- **Exercise objective**
The answer is to be an exact copy of the lines below running from the line with "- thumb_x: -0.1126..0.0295" down to the line with "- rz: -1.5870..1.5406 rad", both ends included, and nothing more.

- **Input data**
• • • • • • •

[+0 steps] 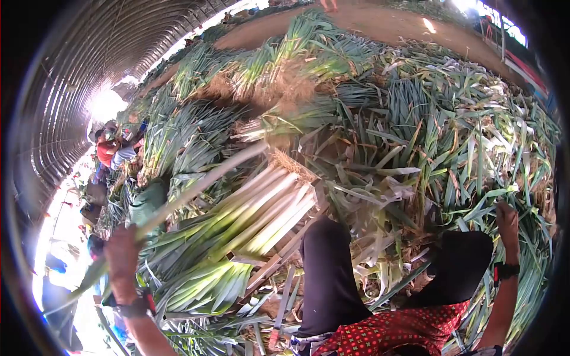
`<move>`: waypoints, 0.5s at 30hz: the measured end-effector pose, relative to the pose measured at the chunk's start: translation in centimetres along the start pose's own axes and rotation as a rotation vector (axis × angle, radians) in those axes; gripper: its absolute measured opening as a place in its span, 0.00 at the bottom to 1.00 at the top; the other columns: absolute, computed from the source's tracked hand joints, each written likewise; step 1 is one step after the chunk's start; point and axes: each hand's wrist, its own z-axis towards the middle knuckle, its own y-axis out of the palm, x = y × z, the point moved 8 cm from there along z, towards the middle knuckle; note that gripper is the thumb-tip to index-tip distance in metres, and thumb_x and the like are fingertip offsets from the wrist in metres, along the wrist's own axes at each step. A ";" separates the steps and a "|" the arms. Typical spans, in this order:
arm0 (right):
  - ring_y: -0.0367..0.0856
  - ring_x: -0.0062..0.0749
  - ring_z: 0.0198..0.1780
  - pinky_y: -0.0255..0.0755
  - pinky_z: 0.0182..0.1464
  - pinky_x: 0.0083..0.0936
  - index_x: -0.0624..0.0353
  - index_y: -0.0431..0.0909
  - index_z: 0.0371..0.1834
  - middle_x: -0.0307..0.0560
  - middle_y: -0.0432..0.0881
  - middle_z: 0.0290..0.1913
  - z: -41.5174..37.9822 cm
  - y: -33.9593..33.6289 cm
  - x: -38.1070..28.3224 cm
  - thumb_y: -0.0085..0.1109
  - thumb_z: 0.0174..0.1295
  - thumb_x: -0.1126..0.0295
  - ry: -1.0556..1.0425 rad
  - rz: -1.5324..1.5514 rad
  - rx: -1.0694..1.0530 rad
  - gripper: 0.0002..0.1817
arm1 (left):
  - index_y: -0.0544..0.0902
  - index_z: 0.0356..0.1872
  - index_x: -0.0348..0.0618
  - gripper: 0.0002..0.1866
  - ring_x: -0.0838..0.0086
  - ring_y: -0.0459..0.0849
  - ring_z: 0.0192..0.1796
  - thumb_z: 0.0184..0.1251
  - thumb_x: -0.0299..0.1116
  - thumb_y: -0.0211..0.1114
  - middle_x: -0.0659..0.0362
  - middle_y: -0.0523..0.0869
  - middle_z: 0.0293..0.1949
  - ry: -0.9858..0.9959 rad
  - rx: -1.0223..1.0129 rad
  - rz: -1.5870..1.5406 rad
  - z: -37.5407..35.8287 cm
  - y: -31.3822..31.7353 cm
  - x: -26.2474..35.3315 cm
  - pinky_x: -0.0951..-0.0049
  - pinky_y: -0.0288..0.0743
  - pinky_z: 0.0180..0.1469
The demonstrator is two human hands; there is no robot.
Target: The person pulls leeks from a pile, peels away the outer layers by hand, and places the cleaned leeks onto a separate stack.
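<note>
My left hand [123,255] is closed around a leek [205,187]. Its pale end points up toward the middle of the view, and its green leaves trail down past my wrist. Beside that hand, a stack of trimmed-looking leeks [261,210] lies in a wooden frame [274,261], roots at the upper right and leaves at the lower left. Far to the right, my right hand [506,221] is raised over a heap of loose leek leaves [475,148] with its fingers curled. Whether anything is in those fingers is too small to tell.
Piles of leeks [309,41] and dark green leaves [202,133] spread across the ground ahead. Another person in a red top [107,151] sits at the far left. A ribbed curved roof [71,77] rises on the left; a bare dirt path [392,24] runs behind.
</note>
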 end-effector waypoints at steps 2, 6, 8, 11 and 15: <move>0.80 0.44 0.49 0.73 0.52 0.37 0.62 0.75 0.52 0.52 0.81 0.47 1.4 -1.3 -5.9 0.58 0.63 0.77 -0.574 -0.601 0.194 0.14 | 0.82 0.48 0.50 0.21 0.57 0.85 0.42 0.52 0.42 0.74 0.51 0.84 0.40 0.060 -0.005 -0.140 -0.3 8.0 2.1 0.56 0.78 0.42; 0.79 0.42 0.48 0.73 0.52 0.34 0.61 0.74 0.53 0.49 0.80 0.49 6.8 -3.5 -10.5 0.59 0.62 0.78 -0.426 -0.262 0.007 0.15 | 0.83 0.51 0.54 0.21 0.56 0.83 0.42 0.54 0.40 0.73 0.51 0.83 0.40 0.328 0.062 -0.537 -2.5 27.1 10.5 0.57 0.77 0.43; 0.80 0.42 0.43 0.73 0.48 0.31 0.63 0.77 0.47 0.50 0.82 0.43 8.9 -6.8 -16.5 0.59 0.60 0.80 -0.440 -0.181 0.004 0.12 | 0.83 0.52 0.54 0.20 0.55 0.82 0.42 0.55 0.39 0.72 0.50 0.82 0.40 0.200 -0.007 -0.605 -2.7 22.9 13.4 0.57 0.77 0.44; 0.82 0.43 0.34 0.74 0.41 0.30 0.65 0.77 0.43 0.53 0.82 0.36 10.4 -7.7 -20.2 0.58 0.59 0.82 -0.370 -0.040 -0.153 0.09 | 0.83 0.52 0.54 0.19 0.53 0.81 0.42 0.57 0.36 0.71 0.50 0.81 0.40 0.154 -0.047 -0.679 -2.5 21.0 14.1 0.56 0.76 0.46; 0.82 0.47 0.38 0.74 0.43 0.33 0.65 0.77 0.44 0.53 0.83 0.39 10.0 -7.9 -24.1 0.59 0.59 0.82 -0.450 -0.040 -0.133 0.10 | 0.83 0.49 0.50 0.16 0.51 0.81 0.44 0.59 0.34 0.69 0.49 0.80 0.38 0.216 -0.088 -0.739 -1.8 20.3 15.1 0.55 0.75 0.46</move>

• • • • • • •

- **Expected output**
  - thumb_x: -0.1126..0.0295
  - ry: -1.0556..1.0425 rad
  - rz: -1.5324..1.5514 rad
  - rx: -1.0694..1.0530 rad
  - gripper: 0.0002..0.1817
arm1 (left):
  - index_y: -0.0544..0.0902
  - index_z: 0.0356..0.1872
  - index_x: -0.0348..0.0618
  - gripper: 0.0002..0.1866
  - ring_x: -0.0838..0.0086
  - ring_y: -0.0459..0.0849
  - ring_z: 0.0192..0.1796
  - thumb_z: 0.0184..0.1251
  - thumb_x: -0.0299..0.1116
  - thumb_y: -0.0211..0.1114
  - middle_x: -0.0659..0.0362
  - middle_y: -0.0523..0.0869
  - middle_z: 0.0293..0.1949
  - ry: -0.9858..0.9959 rad
  - rx: -1.0223..1.0129 rad
  - rz: -1.5870..1.5406 rad

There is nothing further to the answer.